As we have often said, the legislature is free to recognize degrees
of harm, and it may confine its restrictions to those classes of
cases where the need is deemed to be clearest. If the law
"presumably hits the evil where it is most felt, it is not to be
overthrown because there are other instances to which it might have
been applied."
Miller v. Wilson, 236 U.
S. 373,
236 U. S. 384;
Lindsley v. Natural Carbonic Gas Co., 220 U. S.
61,
220 U. S. 78-79;
Semler v. Dental Examiners, 294 U.
S. 608,
294 U. S.
610-611;
West Coast Hotel Co. v. Parrish,
300 U. S. 379,
300 U. S.
400.
There remains the question whether, apart from definition and
classification, the procedure authorized by the statute adequately
safeguards the fundamental rights embraced in the conception of due
process. In this relation, it is important to note that appellant
has challenged the proceeding
in limine by seeking to
prevent the probate judge from entertaining it. To support such a
challenge, the statute, in its procedural aspect, must be found to
be invalid on its face, and not by reason of some particular
application inconsistent with due process.

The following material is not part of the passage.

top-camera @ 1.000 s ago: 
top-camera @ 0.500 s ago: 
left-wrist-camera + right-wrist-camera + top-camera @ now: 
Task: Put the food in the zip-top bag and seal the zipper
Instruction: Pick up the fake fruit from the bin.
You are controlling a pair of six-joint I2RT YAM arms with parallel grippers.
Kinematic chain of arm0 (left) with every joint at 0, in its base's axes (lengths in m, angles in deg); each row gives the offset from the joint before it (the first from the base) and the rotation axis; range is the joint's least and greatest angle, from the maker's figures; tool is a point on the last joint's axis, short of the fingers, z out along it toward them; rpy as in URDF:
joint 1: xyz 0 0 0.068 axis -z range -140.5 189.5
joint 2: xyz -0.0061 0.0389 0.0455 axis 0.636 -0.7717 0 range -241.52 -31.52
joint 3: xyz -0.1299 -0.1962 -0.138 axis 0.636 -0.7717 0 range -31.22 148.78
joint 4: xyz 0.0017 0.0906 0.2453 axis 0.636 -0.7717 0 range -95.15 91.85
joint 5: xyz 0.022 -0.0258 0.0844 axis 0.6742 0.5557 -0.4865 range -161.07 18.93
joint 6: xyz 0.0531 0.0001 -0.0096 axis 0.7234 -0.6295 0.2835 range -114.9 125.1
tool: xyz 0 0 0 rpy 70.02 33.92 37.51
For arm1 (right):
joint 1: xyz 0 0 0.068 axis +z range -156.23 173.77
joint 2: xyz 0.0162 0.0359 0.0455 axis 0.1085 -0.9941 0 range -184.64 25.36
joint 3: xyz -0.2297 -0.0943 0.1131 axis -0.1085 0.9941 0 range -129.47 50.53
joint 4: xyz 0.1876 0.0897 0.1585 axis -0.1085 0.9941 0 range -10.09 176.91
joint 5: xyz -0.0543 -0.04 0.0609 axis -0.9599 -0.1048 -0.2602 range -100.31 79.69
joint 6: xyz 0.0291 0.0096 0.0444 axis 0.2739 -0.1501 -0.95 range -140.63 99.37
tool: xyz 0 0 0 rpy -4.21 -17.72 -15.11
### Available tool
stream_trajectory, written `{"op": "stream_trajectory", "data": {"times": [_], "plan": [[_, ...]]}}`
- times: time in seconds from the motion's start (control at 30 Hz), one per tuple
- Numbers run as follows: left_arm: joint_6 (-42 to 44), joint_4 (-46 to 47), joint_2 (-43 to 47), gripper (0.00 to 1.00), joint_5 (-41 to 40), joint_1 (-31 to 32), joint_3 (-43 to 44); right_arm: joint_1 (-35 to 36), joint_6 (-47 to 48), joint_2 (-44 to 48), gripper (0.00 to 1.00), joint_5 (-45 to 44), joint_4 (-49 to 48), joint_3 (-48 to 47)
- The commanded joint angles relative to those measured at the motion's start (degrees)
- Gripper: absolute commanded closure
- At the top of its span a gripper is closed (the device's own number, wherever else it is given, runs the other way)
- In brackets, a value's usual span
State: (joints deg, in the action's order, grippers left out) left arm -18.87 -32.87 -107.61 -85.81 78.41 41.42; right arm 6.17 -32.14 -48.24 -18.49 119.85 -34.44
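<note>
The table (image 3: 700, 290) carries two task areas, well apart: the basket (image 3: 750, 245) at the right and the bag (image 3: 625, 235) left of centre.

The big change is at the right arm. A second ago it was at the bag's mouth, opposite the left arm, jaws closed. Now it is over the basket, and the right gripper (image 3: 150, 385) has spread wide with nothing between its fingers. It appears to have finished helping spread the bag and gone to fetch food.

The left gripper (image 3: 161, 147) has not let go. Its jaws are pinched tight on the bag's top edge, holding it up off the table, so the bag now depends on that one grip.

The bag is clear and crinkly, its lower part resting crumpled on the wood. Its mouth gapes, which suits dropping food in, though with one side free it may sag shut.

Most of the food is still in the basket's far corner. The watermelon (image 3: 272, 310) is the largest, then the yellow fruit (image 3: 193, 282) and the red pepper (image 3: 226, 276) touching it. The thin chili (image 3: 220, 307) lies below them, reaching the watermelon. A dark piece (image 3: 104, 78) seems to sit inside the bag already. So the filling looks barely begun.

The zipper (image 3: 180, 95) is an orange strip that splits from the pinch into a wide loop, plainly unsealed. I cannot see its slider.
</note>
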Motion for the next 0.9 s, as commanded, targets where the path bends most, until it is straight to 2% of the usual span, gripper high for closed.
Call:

In that light, the
argument on this branch of the case also fails.
As we have seen, the facts must first be submitted to the county
attorney, who must be satisfied that good cause exists. He then
draws a petition which must be "executed by a person having
knowledge of the facts." The probate judge must set the matter for
hearing and for examination of the person proceeded against.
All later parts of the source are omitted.